• [What to work on]: An exact, complete copy of the data is all that is needed.

• [Data records]:
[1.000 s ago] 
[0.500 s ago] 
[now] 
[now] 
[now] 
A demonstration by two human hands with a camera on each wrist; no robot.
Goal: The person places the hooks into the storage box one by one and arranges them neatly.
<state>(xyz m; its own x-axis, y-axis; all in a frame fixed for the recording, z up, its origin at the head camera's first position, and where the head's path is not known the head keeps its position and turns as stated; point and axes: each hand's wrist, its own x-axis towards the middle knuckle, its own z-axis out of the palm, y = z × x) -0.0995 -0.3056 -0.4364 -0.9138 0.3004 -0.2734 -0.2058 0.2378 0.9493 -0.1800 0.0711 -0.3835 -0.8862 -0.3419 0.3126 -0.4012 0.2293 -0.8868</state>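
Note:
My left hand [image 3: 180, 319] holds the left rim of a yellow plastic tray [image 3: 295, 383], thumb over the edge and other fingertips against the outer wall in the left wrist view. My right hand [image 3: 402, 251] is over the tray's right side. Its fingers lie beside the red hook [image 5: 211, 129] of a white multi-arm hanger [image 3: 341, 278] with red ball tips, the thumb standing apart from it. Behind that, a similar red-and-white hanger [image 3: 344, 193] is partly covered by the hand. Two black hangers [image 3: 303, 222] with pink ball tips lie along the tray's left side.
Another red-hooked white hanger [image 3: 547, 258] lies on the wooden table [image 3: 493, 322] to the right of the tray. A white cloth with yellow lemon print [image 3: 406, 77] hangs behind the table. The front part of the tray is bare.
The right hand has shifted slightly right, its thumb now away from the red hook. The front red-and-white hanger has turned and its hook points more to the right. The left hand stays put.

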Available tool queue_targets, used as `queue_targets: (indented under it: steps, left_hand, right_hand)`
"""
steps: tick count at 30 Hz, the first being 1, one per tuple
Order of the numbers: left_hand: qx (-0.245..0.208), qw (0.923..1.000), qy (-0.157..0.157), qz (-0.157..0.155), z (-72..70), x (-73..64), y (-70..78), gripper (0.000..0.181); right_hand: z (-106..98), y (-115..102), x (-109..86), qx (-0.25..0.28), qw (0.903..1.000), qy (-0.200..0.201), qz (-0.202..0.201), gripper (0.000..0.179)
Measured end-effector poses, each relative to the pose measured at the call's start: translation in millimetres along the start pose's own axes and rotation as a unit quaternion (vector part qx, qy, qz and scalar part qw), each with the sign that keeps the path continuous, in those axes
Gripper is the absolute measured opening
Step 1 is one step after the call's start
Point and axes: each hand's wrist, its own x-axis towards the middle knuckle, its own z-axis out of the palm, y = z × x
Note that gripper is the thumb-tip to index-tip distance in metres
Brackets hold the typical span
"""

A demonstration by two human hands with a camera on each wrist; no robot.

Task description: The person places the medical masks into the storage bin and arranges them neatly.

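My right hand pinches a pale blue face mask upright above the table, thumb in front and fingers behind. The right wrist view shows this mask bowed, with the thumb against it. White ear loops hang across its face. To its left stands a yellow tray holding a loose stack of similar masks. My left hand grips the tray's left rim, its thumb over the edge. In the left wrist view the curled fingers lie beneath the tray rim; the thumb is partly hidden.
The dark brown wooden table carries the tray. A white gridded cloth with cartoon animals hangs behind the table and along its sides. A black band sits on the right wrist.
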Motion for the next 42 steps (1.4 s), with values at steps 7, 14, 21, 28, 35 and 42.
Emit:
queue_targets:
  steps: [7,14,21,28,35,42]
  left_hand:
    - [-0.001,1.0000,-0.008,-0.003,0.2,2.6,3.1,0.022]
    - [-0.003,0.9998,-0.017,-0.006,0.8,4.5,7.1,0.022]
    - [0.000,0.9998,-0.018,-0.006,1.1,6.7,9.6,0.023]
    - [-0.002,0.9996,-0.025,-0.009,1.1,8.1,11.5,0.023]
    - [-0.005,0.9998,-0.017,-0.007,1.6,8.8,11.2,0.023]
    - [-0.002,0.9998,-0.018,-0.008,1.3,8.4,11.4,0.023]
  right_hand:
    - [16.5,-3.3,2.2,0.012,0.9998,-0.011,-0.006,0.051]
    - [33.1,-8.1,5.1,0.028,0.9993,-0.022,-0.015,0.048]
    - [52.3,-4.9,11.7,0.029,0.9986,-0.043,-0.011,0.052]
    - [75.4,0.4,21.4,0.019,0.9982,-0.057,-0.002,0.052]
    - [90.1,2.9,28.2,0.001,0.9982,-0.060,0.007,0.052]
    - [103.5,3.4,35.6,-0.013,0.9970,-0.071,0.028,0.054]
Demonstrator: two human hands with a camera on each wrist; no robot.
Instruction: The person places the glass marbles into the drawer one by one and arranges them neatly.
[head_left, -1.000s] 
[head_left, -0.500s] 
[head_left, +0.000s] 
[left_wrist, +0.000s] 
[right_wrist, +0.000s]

• [Exercise solution]:
[1.000 s ago] 
[0.500 s ago] 
[now] 
[now] 
[now] 
A demonstration by two human hands with a camera on each wrist; no robot.
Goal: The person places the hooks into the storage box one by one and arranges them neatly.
<state>(xyz m; its own x-axis, y-axis; all in a frame fixed for the recording, z up, its origin at the head camera's first position, and where the head's path is not known the head keeps its position and turns as stated; point and axes: each hand's wrist, its own x-axis towards the middle knuckle, its own z-axis out of the palm, y = z × x) -0.0995 -0.3056 -0.4364 -0.9138 0.3004 -0.2734 -0.2058 0.2378 0.9493 -0.1800 0.0711 -0.3835 -0.8862 -0.3419 0.3126 -0.4012 0.2293 -0.8868</state>
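Note:
My left hand [image 3: 180, 319] holds the left rim of a yellow plastic tray [image 3: 295, 383], thumb over the edge and other fingertips against the outer wall in the left wrist view. My right hand [image 3: 402, 251] is over the tray's right side. Its fingers lie beside the red hook [image 5: 211, 129] of a white multi-arm hanger [image 3: 341, 278] with red ball tips, the thumb standing apart from it. Behind that, a similar red-and-white hanger [image 3: 344, 193] is partly covered by the hand. Two black hangers [image 3: 303, 222] with pink ball tips lie along the tray's left side.
Another red-hooked white hanger [image 3: 547, 258] lies on the wooden table [image 3: 493, 322] to the right of the tray. A white cloth with yellow lemon print [image 3: 406, 77] hangs behind the table. The front part of the tray is bare.
The right hand has shifted slightly right, its thumb now away from the red hook. The front red-and-white hanger has turned and its hook points more to the right. The left hand stays put.
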
Available tool queue_targets, used as `queue_targets: (indented under it: steps, left_hand, right_hand)`
"""
steps: tick count at 30 Hz, the first being 1, one per tuple
Order of the numbers: left_hand: qx (-0.245..0.208), qw (0.923..1.000), qy (-0.157..0.157), qz (-0.157..0.155), z (-72..70), x (-73..64), y (-70..78), gripper (0.000..0.181); right_hand: z (-106..98), y (-115..102), x (-109..86), qx (-0.25..0.28), qw (0.903..1.000), qy (-0.200..0.201), qz (-0.202..0.201), gripper (0.000..0.179)
Measured end-effector poses, each relative to the pose measured at the call's start: translation in millimetres along the start pose's own axes and rotation as a unit quaternion (vector part qx, qy, qz and scalar part qw), each with the sign that keeps the path continuous, in those axes
Gripper is the absolute measured opening
Step 1 is one step after the call's start
Point and axes: each hand's wrist, its own x-axis towards the middle knuckle, its own z-axis out of the palm, y = z × x
Note that gripper is the thumb-tip to index-tip distance in metres
Brackets hold the typical span
"""

A demonstration by two human hands with a camera on each wrist; no robot.

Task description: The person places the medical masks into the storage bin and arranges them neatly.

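My right hand pinches a pale blue face mask upright above the table, thumb in front and fingers behind. The right wrist view shows this mask bowed, with the thumb against it. White ear loops hang across its face. To its left stands a yellow tray holding a loose stack of similar masks. My left hand grips the tray's left rim, its thumb over the edge. In the left wrist view the curled fingers lie beneath the tray rim; the thumb is partly hidden.
The dark brown wooden table carries the tray. A white gridded cloth with cartoon animals hangs behind the table and along its sides. A black band sits on the right wrist.
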Motion for the next 42 steps (1.4 s), with values at steps 7, 14, 21, 28, 35 and 42.
Emit:
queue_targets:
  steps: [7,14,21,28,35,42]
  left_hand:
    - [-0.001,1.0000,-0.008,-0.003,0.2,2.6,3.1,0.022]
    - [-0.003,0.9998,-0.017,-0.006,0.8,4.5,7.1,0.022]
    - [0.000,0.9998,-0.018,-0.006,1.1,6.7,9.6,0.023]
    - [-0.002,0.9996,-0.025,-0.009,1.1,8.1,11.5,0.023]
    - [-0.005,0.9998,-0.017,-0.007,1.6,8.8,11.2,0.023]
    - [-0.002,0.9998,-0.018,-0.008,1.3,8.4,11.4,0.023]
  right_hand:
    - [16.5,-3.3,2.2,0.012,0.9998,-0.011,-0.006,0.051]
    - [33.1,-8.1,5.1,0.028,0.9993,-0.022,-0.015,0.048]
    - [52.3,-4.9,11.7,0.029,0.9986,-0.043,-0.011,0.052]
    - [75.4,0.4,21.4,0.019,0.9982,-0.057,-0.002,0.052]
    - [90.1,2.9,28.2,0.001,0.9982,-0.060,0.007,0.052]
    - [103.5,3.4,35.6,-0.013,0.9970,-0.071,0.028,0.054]
Demonstrator: two human hands with a camera on each wrist; no robot.
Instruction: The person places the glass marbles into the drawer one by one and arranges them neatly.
[head_left, -1.000s] 
[head_left, -0.500s] 
[head_left, +0.000s] 
[left_wrist, +0.000s] 
[right_wrist, +0.000s]

The answer has been given, and the exercise is complete.